(Items from a data source)

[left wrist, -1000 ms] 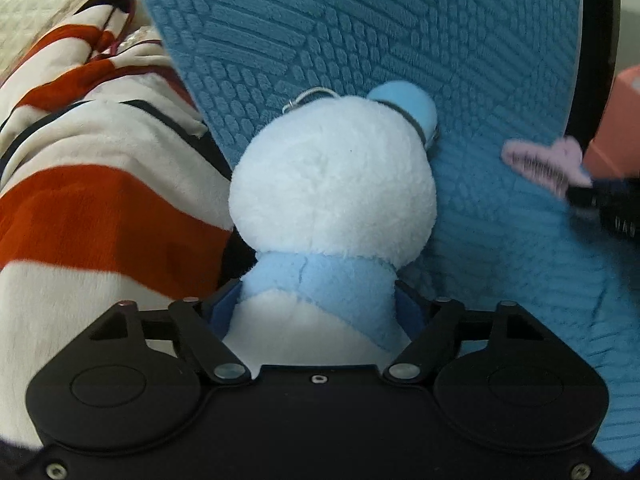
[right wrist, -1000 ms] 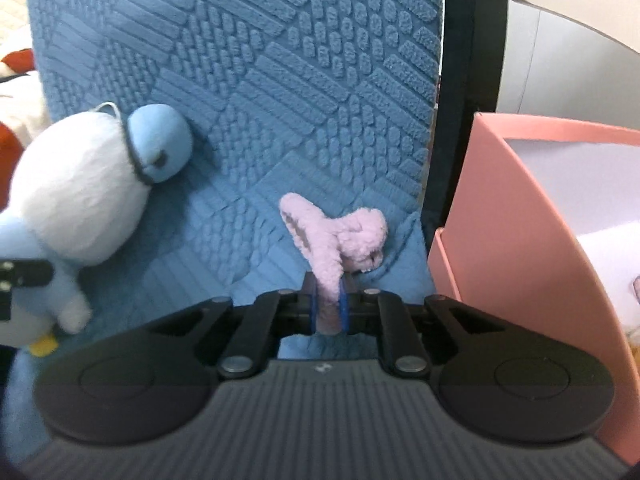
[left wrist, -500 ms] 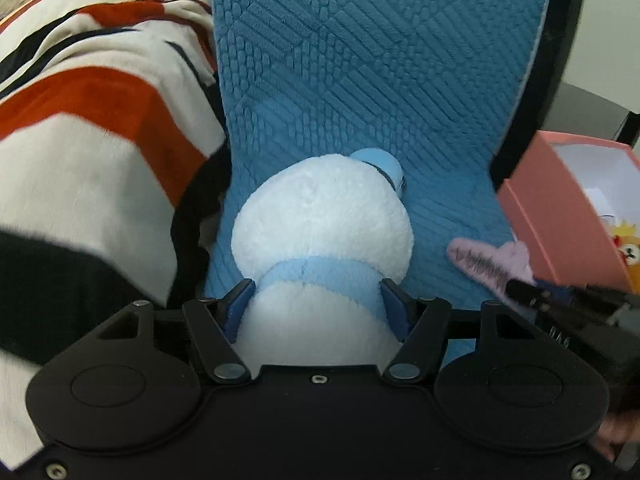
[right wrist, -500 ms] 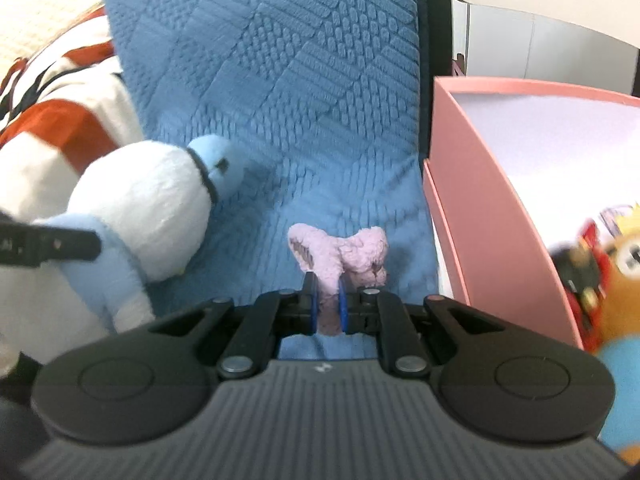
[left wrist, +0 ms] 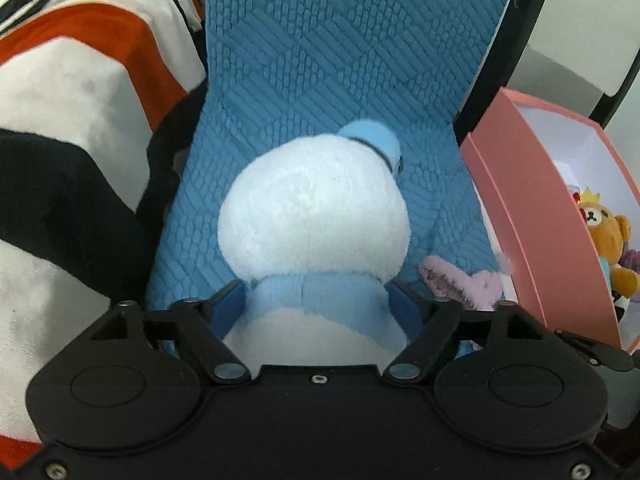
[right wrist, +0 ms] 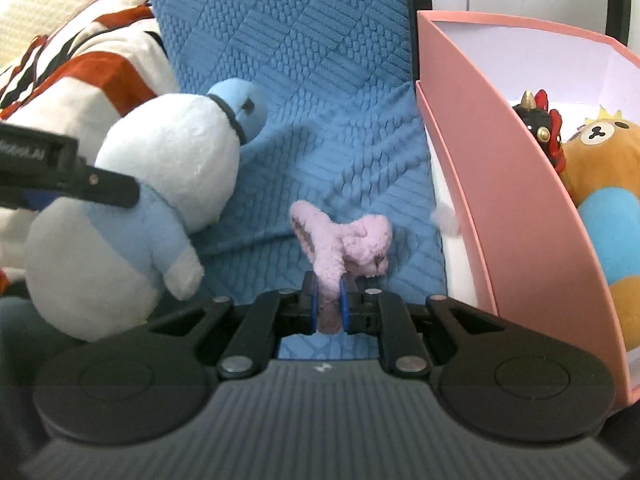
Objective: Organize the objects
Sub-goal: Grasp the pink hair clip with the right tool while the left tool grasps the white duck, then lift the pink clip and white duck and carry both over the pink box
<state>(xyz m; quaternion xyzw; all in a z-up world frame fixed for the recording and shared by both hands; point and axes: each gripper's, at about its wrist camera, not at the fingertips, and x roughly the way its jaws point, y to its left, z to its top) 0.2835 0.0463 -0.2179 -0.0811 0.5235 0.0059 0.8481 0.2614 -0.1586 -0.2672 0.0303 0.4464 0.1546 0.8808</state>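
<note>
Now each tool (left wrist: 316,300) (right wrist: 329,306) clamps its toy: white plush (left wrist: 312,216), pink plush (right wrist: 340,240).

From my left claw's camera the white plush (left wrist: 312,216) hides its own face, and my claw body covers its lower half. Inside the pink box (right wrist: 516,216), the bear (right wrist: 600,152) runs off frame.
</note>
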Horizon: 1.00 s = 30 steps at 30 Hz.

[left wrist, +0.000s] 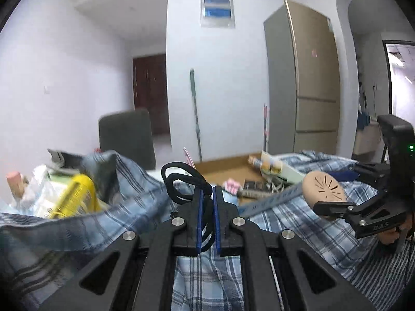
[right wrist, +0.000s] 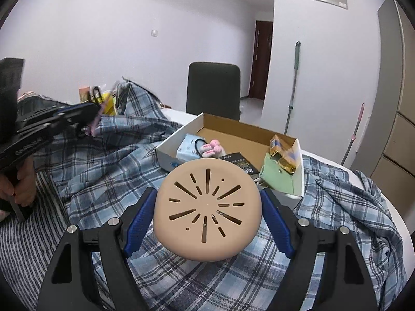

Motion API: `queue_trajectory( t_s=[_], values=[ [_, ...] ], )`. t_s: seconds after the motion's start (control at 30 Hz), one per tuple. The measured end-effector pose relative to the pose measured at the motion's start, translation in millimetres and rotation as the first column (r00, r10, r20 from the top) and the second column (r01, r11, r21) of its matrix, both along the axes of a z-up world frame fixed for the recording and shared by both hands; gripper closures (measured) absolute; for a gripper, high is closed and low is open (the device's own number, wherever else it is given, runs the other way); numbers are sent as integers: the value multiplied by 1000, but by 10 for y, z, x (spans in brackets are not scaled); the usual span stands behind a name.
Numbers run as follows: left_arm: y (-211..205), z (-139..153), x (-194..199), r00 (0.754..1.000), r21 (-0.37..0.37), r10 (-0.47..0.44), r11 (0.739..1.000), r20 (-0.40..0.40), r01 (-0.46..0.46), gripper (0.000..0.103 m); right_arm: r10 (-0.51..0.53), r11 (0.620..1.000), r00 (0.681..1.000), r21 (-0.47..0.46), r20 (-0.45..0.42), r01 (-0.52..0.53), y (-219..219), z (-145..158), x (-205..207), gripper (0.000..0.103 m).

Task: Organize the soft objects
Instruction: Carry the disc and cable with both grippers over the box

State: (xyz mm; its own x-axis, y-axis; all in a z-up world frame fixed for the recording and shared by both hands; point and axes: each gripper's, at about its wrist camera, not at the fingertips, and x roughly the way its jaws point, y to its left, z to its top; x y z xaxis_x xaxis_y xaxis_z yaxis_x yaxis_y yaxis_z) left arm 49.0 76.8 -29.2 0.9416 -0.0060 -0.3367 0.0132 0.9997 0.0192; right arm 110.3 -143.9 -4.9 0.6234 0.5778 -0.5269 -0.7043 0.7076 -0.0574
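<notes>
While the left wrist view looks out over rumpled blue plaid cloth (left wrist: 298, 223), the left gripper (left wrist: 207, 194) has its jaws clenched on a black elastic hair-tie loop (left wrist: 181, 181), which sticks up ahead of the blue pads and also trails down between them. Beyond the loop lies the open cardboard box (left wrist: 223, 168). To the right of the box hangs the right gripper (left wrist: 334, 207), with a tan disc just beside it. A blurred yellow packet (left wrist: 77, 194) lies far to the left of the box.

Seen from the right wrist view, the right gripper (right wrist: 207, 207) has its jaws grasping a tan, round, soft silicone disc with radiating slots (right wrist: 207, 207), its blue fingers (right wrist: 140, 220) pressed to either side. The cardboard box (right wrist: 233, 127) sits just beyond the disc and already holds a tissue pack, a pink item and a green pouch. The left gripper (right wrist: 97, 107) hangs well to the left of the box.

One risk, as I judge it, is that the thin loop slips or snags on the plaid cloth, since only a narrow strand is pinched. The pliable disc could also buckle and pop out of its wide grip.
</notes>
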Motion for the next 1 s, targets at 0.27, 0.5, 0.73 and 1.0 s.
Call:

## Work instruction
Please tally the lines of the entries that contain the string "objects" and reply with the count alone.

## Exercise output
2